Since the pandemic, people all over the world have made it a point to eat healthily and make wise lifestyle choices. Gone are the days when there were only a few food items created to satisfy one's appetite. People today are looking for food options that allow them to experiment with flavour and new ingredients, try vibrant cultural dishes, and provide better health for both the body and the planet.
The pandemic has altered people's eating habits, and some unconventional food innovations have given way to significant global trends. Isthara Parks, a forerunner in smart food courts, has identified the key food trends that will change the way we dine in the coming years.
A global crisis and two consecutive lockdowns have necessitated a rethinking of food options. Health and well-being have become a priority, and there has been a significant rethinking of what people eat and how it affects the environment. Plant-based diets and veganism have progressed from a food trend to a globally recognised lifestyle. As more people choose plant-based meals, the food industry is gradually introducing new innovations and options in the segment for people who prefer clean, plant-based food items. Reducetarianism is causing people to consume less meat and opt for vegan substitutes in order to live a healthier lifestyle. With more affordable, ready-to-cook plant-based meal options on the market, this is poised to become a long-term sustainable trend.
Ready to cook meals:
With many workplaces resuming work from home, people are exhausted from returning home and preparing a full meal. With rapid urbanisation, shifting millennial behavioural patterns, and shifting taste preferences, there is a growing demand for ready-to-cook/eat meals. Ready-to-cook marinated meats, pre-measured ingredient meals, and even instant ramen are now fairly common in most kitchens due to the ease of cooking that they provide. Furthermore, these pre-packaged meals are relatively healthy, require little effort, and are inexpensive. The food industry is also jumping on board, introducing new items that are tailored to the Indian palate, such as burgers and pizzas, as well as idlis and vadas. Meals that are ready to cook have been prepared.
People are going to miss the comfort of their homes, as well as the comfort of home cooked meals, as corporations return to full-time work from the office and colleges begin to reopen. Many people will also be returning to their workplaces, resulting in an increased demand and craving for comfort, home-cooked food. While they are away from their families and homes, they will seek solace in the form of comfort food to rekindle a sense of home. Since the pandemic, there has been an increase in demand for home tiffin and home-cooked meals, as they tend to fill the need for comfort and warmth during these unprecedented times. People are also gravitating toward home-cooked comfort meals.

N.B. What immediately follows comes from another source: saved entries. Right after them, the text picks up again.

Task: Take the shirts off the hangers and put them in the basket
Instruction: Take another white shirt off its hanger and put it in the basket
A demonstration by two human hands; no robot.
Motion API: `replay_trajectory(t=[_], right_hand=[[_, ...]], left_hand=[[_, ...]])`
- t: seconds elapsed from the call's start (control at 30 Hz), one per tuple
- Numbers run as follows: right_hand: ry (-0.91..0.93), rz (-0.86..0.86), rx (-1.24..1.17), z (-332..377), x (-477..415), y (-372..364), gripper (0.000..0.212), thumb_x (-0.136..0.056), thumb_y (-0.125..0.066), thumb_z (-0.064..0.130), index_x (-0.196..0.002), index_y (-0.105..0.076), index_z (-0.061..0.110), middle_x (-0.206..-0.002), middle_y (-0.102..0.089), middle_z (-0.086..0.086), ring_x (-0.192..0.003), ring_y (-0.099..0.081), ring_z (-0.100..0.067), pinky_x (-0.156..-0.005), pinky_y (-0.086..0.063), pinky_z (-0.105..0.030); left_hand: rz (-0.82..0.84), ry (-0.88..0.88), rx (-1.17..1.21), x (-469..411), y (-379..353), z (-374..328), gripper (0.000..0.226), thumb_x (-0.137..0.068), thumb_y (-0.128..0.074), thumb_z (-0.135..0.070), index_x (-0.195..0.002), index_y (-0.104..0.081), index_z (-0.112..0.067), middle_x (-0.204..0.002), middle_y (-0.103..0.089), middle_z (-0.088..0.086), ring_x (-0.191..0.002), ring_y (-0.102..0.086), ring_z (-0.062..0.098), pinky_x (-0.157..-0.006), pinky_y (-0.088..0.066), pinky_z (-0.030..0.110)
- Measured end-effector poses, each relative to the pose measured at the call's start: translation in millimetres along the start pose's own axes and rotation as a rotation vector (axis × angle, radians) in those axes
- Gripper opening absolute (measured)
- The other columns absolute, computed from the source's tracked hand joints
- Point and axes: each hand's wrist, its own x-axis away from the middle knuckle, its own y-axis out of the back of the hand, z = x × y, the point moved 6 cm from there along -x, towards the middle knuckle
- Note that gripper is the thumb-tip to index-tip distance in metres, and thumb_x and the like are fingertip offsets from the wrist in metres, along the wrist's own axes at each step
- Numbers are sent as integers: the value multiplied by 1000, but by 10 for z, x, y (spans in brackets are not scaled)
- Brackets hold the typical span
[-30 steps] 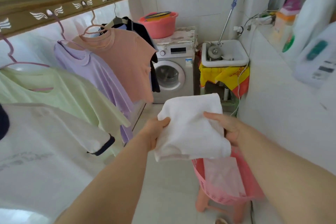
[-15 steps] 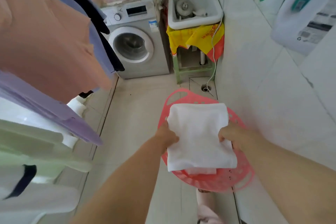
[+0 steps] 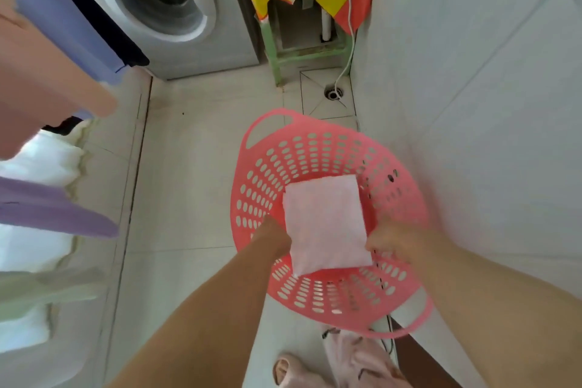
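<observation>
Your left hand and right hand each pinch a side of the folded white shirt, low inside the pink basket. Set it down flat, then let go. Around it is pale tiled floor; more shirts hang at left, with the washing machine beyond.

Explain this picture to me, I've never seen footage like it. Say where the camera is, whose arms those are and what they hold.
No machine here: a person wears one wide-angle camera on the head, looking down, so the arms reaching in from below are their own. The grips are bare hands: the left hand and right hand each hold one side of a folded white shirt, low inside the pink basket. More shirts, such as a purple shirt, hang at left; a washing machine stands behind, on the tiled floor.
</observation>
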Motion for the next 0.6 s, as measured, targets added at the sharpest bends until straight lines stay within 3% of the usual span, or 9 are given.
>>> replay_trajectory(t=[0.07,0.1,0.13,0.2,0.27,0.37,0.43,0.5,0.6], right_hand=[[7,30,-28,-3,-17,-73,19,-77,-61,1,-96,-58,0,-81,-57,-16,-65,-51,-22,-58,-40,-25],[11,49,-29,36,22,-80,20,-81,-56,-2,-101,-60,-1,-83,-56,-14,-64,-54,-23,-56,-44,-27],[26,72,-23,87,30,-100,30,-83,-53,-5,-113,-59,0,-96,-58,-15,-74,-60,-25,-61,-51,-31],[54,56,-57,193,68,-75,47,-87,-50,-7,-132,-52,5,-127,-53,-14,-105,-61,-32,-85,-55,-40],[93,24,-103,309,87,-28,51,-87,-50,-7,-136,-50,9,-133,-51,-13,-113,-57,-33,-92,-51,-41],[117,-10,-163,442,122,4,41,-88,-51,-5,-127,-56,5,-121,-61,-18,-111,-61,-35,-88,-51,-40],[126,-10,-194,526,156,-23,33,-88,-52,-5,-119,-61,4,-108,-66,-18,-99,-65,-32,-78,-53,-37],[142,3,-218,639,199,-90,27,-89,-51,-2,-112,-63,6,-92,-65,-11,-79,-63,-21,-61,-45,-27],[185,20,-197,844,266,-241,17,-91,-50,5,-96,-65,8,-87,-65,-8,-71,-61,-16,-59,-41,-24]], left_hand=[[31,0,-7,14,-23,-27,62,-91,-48,2,-146,-21,-4,-133,-49,18,-120,-54,33,-96,-51,38],[43,2,-5,5,-23,-33,61,-91,-49,2,-146,-22,-4,-132,-50,18,-119,-55,33,-96,-51,40],[44,0,-4,14,2,-46,61,-91,-49,2,-146,-23,-5,-131,-51,19,-119,-55,33,-96,-51,41],[29,-12,18,21,83,-92,57,-90,-51,1,-143,-29,-4,-128,-53,19,-116,-57,34,-94,-52,42],[5,-22,49,42,204,-125,50,-89,-53,1,-137,-39,-2,-122,-57,19,-108,-61,34,-89,-55,42],[-23,-49,112,77,377,-114,34,-90,-53,-2,-124,-56,-3,-112,-65,17,-102,-66,32,-89,-56,44],[-38,-61,185,132,470,-66,14,-89,-53,-3,-96,-63,-10,-105,-68,16,-99,-67,32,-88,-56,45],[-56,-58,242,195,553,28,21,-86,-54,-2,-73,-57,-19,-102,-70,15,-98,-68,31,-87,-57,44],[-71,-25,328,304,640,230,25,-84,-59,-3,-68,-54,-22,-99,-71,11,-94,-69,27,-86,-58,40]])
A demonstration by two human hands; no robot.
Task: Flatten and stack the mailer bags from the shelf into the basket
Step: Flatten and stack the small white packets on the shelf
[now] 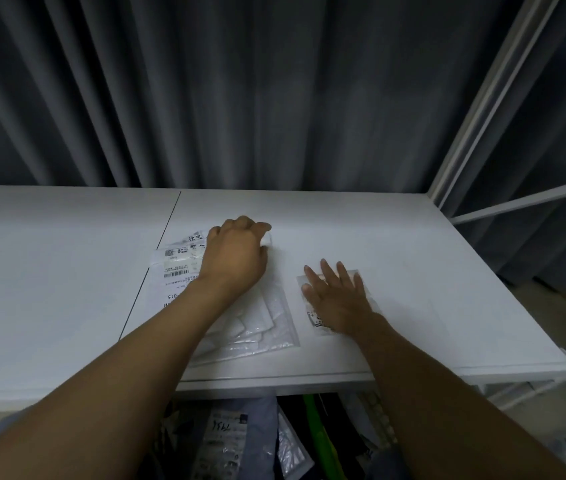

Today, a large portion of the population prefers to eat healthier snacks rather than sweet, fatty, and high-carbohydrate snacks. Protein bars, oatmeal cookies, high protein muesli, gluten-free protein munchies, roasted protein sticks, and other similar items can be found in shopping carts almost every month. People have slowly but steadily realised that, as much as we enjoy eating snacks, it is also important to do so mindfully and sensibly. High-protein snacks are becoming increasingly popular among millennials as a healthy alternative that can also serve as a meal replacement for busy millennial workers.
Wake and 'bake'
Baked goods are popular, owing to their flavour and convenience. People experimented with a variety of recipes as a result of the pandemic, with baking being the most popular. Many people are also experimenting with and diversifying baked goods in order to make them a complete meal option. As food-blogging on Instagram and TikTok food trends have become a 'thing,' creators and even full-time corporate employees want to stand out by creating something unique. Baking has been a large-scale interest, hobby, and emerging long-term trend, ranging from baking cakes, pastries, cookies, and brownies to making frozen desserts, pies, tarts, puddings, and chocolate confections.
Cafeteria food is expected to play a significant role in student and employee retention. Going forward, these food trends will change the way people eat, and some of them will become dining norms in the coming years.